[Given data — start]
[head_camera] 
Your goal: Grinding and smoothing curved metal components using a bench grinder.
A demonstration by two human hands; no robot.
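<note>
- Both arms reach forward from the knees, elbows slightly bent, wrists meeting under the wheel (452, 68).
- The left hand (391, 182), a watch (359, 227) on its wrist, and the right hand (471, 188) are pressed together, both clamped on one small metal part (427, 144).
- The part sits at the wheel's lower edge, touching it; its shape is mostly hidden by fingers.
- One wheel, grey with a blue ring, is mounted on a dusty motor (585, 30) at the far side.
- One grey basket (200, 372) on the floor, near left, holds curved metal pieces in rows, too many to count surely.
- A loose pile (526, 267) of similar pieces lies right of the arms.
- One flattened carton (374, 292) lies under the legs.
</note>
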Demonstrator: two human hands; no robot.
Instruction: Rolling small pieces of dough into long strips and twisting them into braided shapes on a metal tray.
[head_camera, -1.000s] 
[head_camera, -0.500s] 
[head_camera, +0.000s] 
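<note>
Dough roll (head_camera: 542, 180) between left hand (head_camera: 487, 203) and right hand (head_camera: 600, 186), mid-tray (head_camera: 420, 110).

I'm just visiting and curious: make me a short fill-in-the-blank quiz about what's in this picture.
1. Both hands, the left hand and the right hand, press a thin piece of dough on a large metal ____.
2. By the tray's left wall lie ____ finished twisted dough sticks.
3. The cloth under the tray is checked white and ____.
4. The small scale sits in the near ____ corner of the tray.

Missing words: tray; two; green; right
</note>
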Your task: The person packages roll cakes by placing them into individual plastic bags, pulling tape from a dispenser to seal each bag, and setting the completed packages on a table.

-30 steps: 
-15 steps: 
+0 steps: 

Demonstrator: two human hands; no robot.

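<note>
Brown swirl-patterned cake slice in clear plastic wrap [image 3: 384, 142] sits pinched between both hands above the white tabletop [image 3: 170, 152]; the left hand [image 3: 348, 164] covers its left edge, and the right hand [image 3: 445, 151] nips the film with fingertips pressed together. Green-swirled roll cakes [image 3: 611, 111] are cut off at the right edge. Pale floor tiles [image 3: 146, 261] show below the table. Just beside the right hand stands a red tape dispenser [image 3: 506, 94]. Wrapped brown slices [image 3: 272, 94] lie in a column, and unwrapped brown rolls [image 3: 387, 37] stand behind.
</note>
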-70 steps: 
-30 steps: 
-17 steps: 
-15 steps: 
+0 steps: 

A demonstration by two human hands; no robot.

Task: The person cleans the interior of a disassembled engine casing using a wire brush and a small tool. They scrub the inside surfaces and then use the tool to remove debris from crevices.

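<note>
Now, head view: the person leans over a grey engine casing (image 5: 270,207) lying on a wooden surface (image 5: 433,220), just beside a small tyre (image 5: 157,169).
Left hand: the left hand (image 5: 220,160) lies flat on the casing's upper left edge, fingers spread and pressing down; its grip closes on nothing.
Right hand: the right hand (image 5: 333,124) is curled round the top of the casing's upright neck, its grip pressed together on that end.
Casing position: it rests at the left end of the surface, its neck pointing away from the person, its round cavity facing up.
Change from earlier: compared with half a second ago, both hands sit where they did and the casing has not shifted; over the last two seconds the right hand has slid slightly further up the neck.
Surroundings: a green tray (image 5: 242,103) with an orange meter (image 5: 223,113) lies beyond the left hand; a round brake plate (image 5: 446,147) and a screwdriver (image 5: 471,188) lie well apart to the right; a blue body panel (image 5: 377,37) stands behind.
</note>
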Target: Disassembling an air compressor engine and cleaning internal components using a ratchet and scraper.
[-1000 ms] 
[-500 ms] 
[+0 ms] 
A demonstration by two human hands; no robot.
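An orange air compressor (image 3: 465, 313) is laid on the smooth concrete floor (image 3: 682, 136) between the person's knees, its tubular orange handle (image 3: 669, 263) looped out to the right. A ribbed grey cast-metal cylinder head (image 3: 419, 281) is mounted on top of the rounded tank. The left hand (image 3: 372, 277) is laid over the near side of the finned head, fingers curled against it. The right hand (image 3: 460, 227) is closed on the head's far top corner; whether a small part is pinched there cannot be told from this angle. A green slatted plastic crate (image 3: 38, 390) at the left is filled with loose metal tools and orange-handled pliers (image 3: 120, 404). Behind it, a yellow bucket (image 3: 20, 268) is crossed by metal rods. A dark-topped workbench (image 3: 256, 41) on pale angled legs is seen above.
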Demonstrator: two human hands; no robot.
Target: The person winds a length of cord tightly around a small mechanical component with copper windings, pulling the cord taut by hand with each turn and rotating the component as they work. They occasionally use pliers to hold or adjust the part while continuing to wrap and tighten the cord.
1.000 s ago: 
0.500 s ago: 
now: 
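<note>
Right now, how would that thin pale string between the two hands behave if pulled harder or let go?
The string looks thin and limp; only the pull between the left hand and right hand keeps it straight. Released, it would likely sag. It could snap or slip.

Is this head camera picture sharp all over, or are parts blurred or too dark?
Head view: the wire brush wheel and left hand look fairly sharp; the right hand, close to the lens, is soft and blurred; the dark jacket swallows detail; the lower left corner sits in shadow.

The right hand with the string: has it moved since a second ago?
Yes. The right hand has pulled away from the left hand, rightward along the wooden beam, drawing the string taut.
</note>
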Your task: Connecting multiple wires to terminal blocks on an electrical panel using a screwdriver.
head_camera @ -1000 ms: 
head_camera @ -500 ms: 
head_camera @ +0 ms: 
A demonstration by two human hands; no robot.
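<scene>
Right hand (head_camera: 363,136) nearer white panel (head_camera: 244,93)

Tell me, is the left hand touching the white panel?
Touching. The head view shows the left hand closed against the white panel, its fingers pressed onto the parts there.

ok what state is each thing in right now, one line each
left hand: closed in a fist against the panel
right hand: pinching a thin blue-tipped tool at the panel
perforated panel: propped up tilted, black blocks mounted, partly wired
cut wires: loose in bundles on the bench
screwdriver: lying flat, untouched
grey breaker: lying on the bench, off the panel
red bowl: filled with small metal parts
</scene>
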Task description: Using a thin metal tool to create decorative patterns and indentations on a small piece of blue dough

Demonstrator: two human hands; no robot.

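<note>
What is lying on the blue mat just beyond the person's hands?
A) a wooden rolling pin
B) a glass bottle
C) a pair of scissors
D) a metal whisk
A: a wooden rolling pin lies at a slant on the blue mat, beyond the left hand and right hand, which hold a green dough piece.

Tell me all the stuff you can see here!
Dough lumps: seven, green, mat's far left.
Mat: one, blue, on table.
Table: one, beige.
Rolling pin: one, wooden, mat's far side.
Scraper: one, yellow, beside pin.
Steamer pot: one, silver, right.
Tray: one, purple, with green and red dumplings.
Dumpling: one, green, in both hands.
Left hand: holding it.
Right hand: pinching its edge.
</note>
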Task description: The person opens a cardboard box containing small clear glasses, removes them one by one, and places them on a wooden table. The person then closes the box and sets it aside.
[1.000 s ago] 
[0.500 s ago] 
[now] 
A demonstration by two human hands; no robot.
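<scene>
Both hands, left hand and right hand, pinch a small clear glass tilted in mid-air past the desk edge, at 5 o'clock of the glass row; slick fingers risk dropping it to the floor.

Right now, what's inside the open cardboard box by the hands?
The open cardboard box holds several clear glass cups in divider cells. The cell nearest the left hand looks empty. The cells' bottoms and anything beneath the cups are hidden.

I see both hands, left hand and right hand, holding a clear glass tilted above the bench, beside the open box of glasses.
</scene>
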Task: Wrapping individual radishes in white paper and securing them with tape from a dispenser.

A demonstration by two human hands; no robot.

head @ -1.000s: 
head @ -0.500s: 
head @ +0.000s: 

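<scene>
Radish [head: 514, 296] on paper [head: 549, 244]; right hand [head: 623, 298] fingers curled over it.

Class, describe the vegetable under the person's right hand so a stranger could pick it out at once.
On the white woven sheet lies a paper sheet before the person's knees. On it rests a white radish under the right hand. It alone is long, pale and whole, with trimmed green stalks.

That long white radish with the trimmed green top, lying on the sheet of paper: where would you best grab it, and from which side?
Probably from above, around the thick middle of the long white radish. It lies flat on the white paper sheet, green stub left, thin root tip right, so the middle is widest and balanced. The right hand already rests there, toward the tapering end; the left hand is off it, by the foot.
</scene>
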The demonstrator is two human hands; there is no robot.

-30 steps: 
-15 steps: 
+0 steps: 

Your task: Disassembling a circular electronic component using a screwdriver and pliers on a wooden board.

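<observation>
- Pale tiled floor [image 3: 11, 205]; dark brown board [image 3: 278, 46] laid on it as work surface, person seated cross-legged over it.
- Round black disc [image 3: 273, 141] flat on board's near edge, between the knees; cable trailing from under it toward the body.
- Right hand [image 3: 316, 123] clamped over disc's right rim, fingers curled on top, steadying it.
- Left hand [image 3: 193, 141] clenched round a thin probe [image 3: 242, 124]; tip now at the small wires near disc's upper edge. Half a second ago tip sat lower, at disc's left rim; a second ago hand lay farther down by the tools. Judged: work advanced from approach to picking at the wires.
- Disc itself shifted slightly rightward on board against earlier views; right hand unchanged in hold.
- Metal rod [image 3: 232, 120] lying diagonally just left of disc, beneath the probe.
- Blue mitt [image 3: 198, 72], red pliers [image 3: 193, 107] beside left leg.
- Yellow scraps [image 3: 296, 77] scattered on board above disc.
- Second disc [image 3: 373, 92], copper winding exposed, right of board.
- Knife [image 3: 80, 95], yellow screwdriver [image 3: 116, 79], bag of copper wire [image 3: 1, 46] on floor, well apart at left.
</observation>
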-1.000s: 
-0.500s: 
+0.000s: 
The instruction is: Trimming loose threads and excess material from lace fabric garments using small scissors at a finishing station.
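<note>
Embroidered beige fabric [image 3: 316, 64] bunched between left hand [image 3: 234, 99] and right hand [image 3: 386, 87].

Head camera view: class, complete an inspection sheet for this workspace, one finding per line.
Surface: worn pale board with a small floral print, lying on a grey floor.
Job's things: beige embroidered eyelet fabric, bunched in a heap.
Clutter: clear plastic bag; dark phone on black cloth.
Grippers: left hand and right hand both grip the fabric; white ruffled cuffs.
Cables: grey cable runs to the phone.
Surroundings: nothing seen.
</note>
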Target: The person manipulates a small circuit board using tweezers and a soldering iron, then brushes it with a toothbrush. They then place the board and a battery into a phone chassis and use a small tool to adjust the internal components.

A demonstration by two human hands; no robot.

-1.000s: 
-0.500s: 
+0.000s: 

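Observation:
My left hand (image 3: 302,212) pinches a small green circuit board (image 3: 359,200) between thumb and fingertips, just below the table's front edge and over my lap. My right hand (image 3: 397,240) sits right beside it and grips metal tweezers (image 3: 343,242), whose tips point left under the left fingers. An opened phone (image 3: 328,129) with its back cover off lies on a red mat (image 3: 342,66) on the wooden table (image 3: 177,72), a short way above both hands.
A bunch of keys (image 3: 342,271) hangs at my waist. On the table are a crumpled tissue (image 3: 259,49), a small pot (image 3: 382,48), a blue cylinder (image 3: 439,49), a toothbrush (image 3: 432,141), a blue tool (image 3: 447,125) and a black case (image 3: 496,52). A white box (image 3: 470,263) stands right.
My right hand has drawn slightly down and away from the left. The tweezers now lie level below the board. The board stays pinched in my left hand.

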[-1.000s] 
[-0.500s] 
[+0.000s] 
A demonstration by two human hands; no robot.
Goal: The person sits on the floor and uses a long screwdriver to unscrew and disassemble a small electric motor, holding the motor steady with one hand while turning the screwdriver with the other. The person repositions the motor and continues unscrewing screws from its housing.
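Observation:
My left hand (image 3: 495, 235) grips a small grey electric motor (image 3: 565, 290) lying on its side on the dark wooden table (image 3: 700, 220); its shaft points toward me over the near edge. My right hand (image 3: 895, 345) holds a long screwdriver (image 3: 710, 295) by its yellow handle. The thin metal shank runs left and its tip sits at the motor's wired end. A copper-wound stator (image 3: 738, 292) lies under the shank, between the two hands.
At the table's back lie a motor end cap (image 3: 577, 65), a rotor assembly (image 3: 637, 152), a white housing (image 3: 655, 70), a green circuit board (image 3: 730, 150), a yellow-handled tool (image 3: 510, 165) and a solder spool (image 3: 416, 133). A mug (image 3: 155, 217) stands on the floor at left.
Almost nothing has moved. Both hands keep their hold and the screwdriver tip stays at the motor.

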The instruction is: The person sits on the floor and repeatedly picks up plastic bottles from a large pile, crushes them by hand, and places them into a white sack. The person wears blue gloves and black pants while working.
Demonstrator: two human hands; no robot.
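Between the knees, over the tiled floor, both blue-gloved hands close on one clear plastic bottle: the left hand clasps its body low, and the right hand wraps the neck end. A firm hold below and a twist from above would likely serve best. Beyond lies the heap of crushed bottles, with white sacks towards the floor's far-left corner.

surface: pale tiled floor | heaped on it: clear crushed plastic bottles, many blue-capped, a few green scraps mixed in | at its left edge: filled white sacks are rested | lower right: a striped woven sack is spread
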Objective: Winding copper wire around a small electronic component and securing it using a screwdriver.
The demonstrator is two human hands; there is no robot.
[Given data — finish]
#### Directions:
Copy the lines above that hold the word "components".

#### Exercise response:
Your goal: Grinding and smoothing curved metal components using a bench grinder.
Target: Disassembling an air compressor engine and cleaning internal components using a ratchet and scraper.
Target: The person manipulates a small circuit board using tweezers and a soldering iron, then brushes it with a toothbrush. They then place the board and a battery into a phone chassis and use a small tool to adjust the internal components.

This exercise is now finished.